● Instructions to follow: Exact copies of the lines below are the goal; any images in them are dropped.

□ □ □

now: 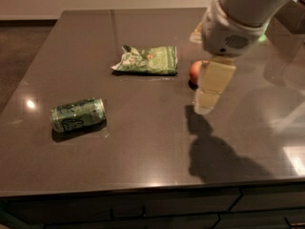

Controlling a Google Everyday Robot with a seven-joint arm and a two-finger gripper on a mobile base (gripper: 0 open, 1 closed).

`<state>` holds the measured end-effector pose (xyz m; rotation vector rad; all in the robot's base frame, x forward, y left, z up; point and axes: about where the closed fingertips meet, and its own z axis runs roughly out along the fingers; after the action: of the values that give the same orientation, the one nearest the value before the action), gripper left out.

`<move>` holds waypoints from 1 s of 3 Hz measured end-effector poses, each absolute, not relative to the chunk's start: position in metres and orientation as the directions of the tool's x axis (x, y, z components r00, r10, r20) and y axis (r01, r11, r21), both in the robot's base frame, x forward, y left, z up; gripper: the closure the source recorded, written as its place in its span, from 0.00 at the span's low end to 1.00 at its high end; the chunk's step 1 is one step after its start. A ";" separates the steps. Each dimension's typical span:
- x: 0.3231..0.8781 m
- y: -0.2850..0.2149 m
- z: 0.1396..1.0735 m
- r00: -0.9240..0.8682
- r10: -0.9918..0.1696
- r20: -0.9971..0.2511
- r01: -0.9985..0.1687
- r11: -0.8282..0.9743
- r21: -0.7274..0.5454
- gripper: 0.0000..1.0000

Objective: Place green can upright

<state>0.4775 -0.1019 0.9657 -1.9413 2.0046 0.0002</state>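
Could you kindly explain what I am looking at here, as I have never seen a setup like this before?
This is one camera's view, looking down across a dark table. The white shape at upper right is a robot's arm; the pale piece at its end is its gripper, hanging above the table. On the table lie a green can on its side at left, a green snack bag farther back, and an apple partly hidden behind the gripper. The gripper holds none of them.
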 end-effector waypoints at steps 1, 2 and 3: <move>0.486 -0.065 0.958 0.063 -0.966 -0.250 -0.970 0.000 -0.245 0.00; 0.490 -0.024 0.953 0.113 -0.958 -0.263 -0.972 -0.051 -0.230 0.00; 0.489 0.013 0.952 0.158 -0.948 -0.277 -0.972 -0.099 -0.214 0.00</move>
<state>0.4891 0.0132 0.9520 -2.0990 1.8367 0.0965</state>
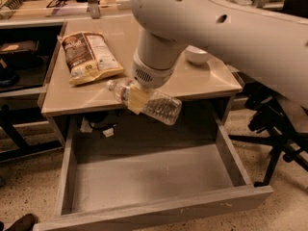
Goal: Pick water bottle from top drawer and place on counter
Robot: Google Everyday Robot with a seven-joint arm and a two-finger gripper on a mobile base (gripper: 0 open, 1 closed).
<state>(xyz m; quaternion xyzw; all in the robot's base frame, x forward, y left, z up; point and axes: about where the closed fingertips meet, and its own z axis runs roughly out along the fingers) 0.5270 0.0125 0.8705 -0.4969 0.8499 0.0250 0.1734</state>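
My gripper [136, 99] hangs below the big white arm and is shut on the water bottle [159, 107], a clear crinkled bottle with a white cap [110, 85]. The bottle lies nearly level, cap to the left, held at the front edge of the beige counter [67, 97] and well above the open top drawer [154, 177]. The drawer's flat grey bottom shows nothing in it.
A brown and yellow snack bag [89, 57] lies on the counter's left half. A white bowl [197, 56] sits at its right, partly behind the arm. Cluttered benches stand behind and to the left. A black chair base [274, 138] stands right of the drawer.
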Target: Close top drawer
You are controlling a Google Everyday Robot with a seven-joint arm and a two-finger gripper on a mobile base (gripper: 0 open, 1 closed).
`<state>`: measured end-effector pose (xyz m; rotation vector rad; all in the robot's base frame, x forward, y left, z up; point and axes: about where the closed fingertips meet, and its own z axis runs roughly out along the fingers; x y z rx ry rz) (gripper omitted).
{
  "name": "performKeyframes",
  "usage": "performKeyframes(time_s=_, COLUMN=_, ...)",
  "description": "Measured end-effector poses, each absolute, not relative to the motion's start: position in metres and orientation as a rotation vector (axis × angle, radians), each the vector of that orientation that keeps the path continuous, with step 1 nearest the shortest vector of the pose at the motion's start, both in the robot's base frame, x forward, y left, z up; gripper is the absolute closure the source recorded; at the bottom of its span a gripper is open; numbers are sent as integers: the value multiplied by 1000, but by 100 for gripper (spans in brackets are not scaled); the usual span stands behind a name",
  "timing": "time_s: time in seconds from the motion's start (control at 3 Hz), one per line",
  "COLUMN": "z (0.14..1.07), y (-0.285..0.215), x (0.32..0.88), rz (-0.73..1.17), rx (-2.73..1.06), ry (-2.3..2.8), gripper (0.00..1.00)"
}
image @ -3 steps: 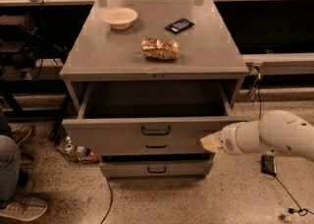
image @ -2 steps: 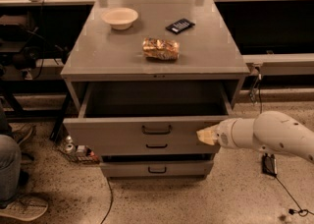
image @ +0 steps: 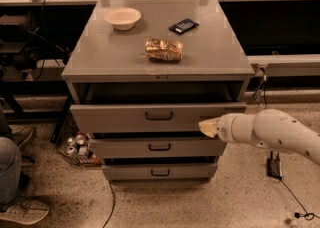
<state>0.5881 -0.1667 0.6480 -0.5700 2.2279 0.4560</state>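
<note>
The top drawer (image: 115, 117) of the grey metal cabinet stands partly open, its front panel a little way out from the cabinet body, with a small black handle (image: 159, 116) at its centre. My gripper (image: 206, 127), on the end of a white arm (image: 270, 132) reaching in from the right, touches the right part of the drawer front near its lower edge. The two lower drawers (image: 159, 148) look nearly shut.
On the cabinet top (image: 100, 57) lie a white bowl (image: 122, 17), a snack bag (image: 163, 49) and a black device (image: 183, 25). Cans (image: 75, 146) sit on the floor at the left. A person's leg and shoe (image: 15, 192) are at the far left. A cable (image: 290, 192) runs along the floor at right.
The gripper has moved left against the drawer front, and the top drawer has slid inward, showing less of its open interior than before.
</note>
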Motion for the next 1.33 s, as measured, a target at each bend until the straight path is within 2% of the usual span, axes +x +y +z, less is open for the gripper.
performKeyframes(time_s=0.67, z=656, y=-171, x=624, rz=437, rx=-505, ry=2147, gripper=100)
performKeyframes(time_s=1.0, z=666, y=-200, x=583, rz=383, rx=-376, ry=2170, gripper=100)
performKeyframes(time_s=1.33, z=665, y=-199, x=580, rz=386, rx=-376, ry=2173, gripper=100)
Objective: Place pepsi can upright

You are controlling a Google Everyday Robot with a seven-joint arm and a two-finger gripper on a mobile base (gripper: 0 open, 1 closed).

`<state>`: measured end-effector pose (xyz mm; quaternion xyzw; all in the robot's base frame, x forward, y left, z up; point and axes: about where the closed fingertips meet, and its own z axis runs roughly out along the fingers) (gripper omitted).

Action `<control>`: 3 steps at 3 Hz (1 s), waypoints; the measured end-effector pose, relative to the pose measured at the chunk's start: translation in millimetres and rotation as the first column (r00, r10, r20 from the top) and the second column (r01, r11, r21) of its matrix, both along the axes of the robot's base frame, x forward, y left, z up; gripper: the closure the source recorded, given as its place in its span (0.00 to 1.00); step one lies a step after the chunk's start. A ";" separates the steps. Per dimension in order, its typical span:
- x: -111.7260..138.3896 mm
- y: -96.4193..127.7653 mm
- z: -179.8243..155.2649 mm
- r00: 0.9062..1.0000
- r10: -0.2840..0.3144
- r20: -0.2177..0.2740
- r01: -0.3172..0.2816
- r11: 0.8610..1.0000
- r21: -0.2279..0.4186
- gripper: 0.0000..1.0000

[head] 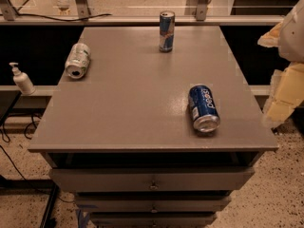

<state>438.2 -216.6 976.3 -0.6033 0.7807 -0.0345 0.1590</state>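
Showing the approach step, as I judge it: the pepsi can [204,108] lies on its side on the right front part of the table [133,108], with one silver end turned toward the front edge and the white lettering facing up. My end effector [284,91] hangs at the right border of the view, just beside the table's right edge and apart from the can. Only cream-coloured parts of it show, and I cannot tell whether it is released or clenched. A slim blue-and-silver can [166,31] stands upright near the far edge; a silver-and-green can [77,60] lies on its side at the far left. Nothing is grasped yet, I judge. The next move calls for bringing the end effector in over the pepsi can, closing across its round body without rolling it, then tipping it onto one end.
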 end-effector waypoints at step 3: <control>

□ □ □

● Expected output:
now: 

Controlling a Google Everyday Robot with a seven-joint arm and a two-finger gripper on a mobile base (gripper: 0 open, 1 closed).

`<state>` holds the measured end-effector pose (xyz m; rotation vector rad; all in the robot's base frame, x forward, y left, z up; point and axes: about where the closed fingertips meet, and its own z axis runs roughly out along the fingers; after the action: of the values that give the same orientation, the one nearest the value before the action), gripper left out.

`<move>` holds waypoints from 1 s of 3 Hz measured end-effector poses, each absolute, not relative to the chunk's start: position in metres and orientation as the directions of the tool's x axis (x, y, z components r00, r10, r20) and y axis (r01, r11, r21), both in the robot's base frame, x forward, y left, z up; gripper: the closure the source recorded, written as its place in its span, from 0.00 at the span's low end to 1.00 at its high end; the chunk's step 1 is one step after its start. A ";" separates the steps. Each dimension's typical span:
- x: 0.3231..0.8781 m
- y: -0.2850..0.2149 m
- z: 0.1396..1.0735 m
- r00: -0.9240..0.8682
- r10: -0.9918..0.1696
- r20: -0.9971..0.2511
- r01: -0.9985..0.1687
- r11: -0.8282..0.9743
- r21: -0.7274..0.5454
- gripper: 0.0000..1.0000

Objective: Place green can upright

<state>0.4775 -0.1019 0.9657 -1.9413 2.0046 0.0002</state>
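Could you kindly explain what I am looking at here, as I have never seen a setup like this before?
This is one camera's view, looking down across a dark table. The white shape at upper right is a robot's arm; the pale piece at its end is its gripper, hanging above the table. On the table lie a green can on its side at left, a green snack bag farther back, and an apple partly hidden behind the gripper. The gripper holds none of them.
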 end-effector waypoints at steps 1, 2 and 3: <move>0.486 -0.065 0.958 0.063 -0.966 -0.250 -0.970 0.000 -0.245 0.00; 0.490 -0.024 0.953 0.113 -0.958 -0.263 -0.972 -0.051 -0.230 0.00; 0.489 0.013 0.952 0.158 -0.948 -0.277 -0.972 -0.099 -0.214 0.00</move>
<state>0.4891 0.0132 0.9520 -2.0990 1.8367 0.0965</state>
Goal: Pick water bottle from top drawer and place on counter
Robot: Google Everyday Robot with a seven-joint arm and a two-finger gripper on a mobile base (gripper: 0 open, 1 closed).
<state>(xyz m; quaternion xyzw; all in the robot's base frame, x forward, y left, z up; point and axes: about where the closed fingertips meet, and its own z axis runs roughly out along the fingers) 0.5270 0.0125 0.8705 -0.4969 0.8499 0.0250 0.1734</state>
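My gripper [136, 99] hangs below the big white arm and is shut on the water bottle [159, 107], a clear crinkled bottle with a white cap [110, 85]. The bottle lies nearly level, cap to the left, held at the front edge of the beige counter [67, 97] and well above the open top drawer [154, 177]. The drawer's flat grey bottom shows nothing in it.
A brown and yellow snack bag [89, 57] lies on the counter's left half. A white bowl [197, 56] sits at its right, partly behind the arm. Cluttered benches stand behind and to the left. A black chair base [274, 138] stands right of the drawer.
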Target: Close top drawer
You are controlling a Google Everyday Robot with a seven-joint arm and a two-finger gripper on a mobile base (gripper: 0 open, 1 closed).
`<state>`: measured end-effector pose (xyz m; rotation vector rad; all in the robot's base frame, x forward, y left, z up; point and axes: about where the closed fingertips meet, and its own z axis runs roughly out along the fingers; x y z rx ry rz) (gripper omitted).
{
  "name": "performKeyframes",
  "usage": "performKeyframes(time_s=_, COLUMN=_, ...)",
  "description": "Measured end-effector poses, each absolute, not relative to the motion's start: position in metres and orientation as a rotation vector (axis × angle, radians), each the vector of that orientation that keeps the path continuous, with step 1 nearest the shortest vector of the pose at the motion's start, both in the robot's base frame, x forward, y left, z up; gripper is the absolute closure the source recorded; at the bottom of its span a gripper is open; numbers are sent as integers: the value multiplied by 1000, but by 100 for gripper (spans in brackets are not scaled); the usual span stands behind a name",
  "timing": "time_s: time in seconds from the motion's start (control at 3 Hz), one per line",
  "COLUMN": "z (0.14..1.07), y (-0.285..0.215), x (0.32..0.88), rz (-0.73..1.17), rx (-2.73..1.06), ry (-2.3..2.8), gripper (0.00..1.00)"
}
image @ -3 steps: 
image @ -2 steps: 
image @ +0 steps: 
<state>0.5881 -0.1667 0.6480 -0.5700 2.2279 0.4560</state>
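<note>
The top drawer (image: 115, 117) of the grey metal cabinet stands partly open, its front panel a little way out from the cabinet body, with a small black handle (image: 159, 116) at its centre. My gripper (image: 206, 127), on the end of a white arm (image: 270, 132) reaching in from the right, touches the right part of the drawer front near its lower edge. The two lower drawers (image: 159, 148) look nearly shut.
On the cabinet top (image: 100, 57) lie a white bowl (image: 122, 17), a snack bag (image: 163, 49) and a black device (image: 183, 25). Cans (image: 75, 146) sit on the floor at the left. A person's leg and shoe (image: 15, 192) are at the far left. A cable (image: 290, 192) runs along the floor at right.
The gripper has moved left against the drawer front, and the top drawer has slid inward, showing less of its open interior than before.
</note>
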Motion for the next 1.33 s, as measured, a target at each bend until the straight path is within 2% of the usual span, axes +x +y +z, less is open for the gripper.
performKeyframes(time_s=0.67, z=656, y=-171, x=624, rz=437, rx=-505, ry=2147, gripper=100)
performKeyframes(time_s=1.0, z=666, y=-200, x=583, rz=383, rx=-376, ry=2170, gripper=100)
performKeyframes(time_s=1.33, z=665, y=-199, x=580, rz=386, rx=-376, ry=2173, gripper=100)
Objective: Place pepsi can upright

You are controlling a Google Everyday Robot with a seven-joint arm and a two-finger gripper on a mobile base (gripper: 0 open, 1 closed).

`<state>`: measured end-effector pose (xyz mm; quaternion xyzw; all in the robot's base frame, x forward, y left, z up; point and axes: about where the closed fingertips meet, and its own z axis runs roughly out along the fingers) (gripper omitted).

Action `<control>`: 3 steps at 3 Hz (1 s), waypoints; the measured end-effector pose, relative to the pose measured at the chunk's start: translation in millimetres and rotation as the first column (r00, r10, r20 from the top) and the second column (r01, r11, r21) of its matrix, both along the axes of the robot's base frame, x forward, y left, z up; gripper: the closure the source recorded, given as its place in its span (0.00 to 1.00); step one lies a step after the chunk's start. A ";" separates the steps. Per dimension in order, its typical span:
- x: -111.7260..138.3896 mm
- y: -96.4193..127.7653 mm
- z: -179.8243..155.2649 mm
- r00: 0.9062..1.0000
- r10: -0.2840..0.3144
- r20: -0.2177..0.2740
- r01: -0.3172..0.2816
- r11: 0.8610..1.0000
- r21: -0.2279..0.4186
- gripper: 0.0000..1.0000

[head] 

<state>438.2 -216.6 976.3 -0.6033 0.7807 -0.0345 0.1590</state>
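Showing the approach step, as I judge it: the pepsi can [204,108] lies on its side on the right front part of the table [133,108], with one silver end turned toward the front edge and the white lettering facing up. My end effector [284,91] hangs at the right border of the view, just beside the table's right edge and apart from the can. Only cream-coloured parts of it show, and I cannot tell whether it is released or clenched. A slim blue-and-silver can [166,31] stands upright near the far edge; a silver-and-green can [77,60] lies on its side at the far left. Nothing is grasped yet, I judge. The next move calls for bringing the end effector in over the pepsi can, closing across its round body without rolling it, then tipping it onto one end.
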 end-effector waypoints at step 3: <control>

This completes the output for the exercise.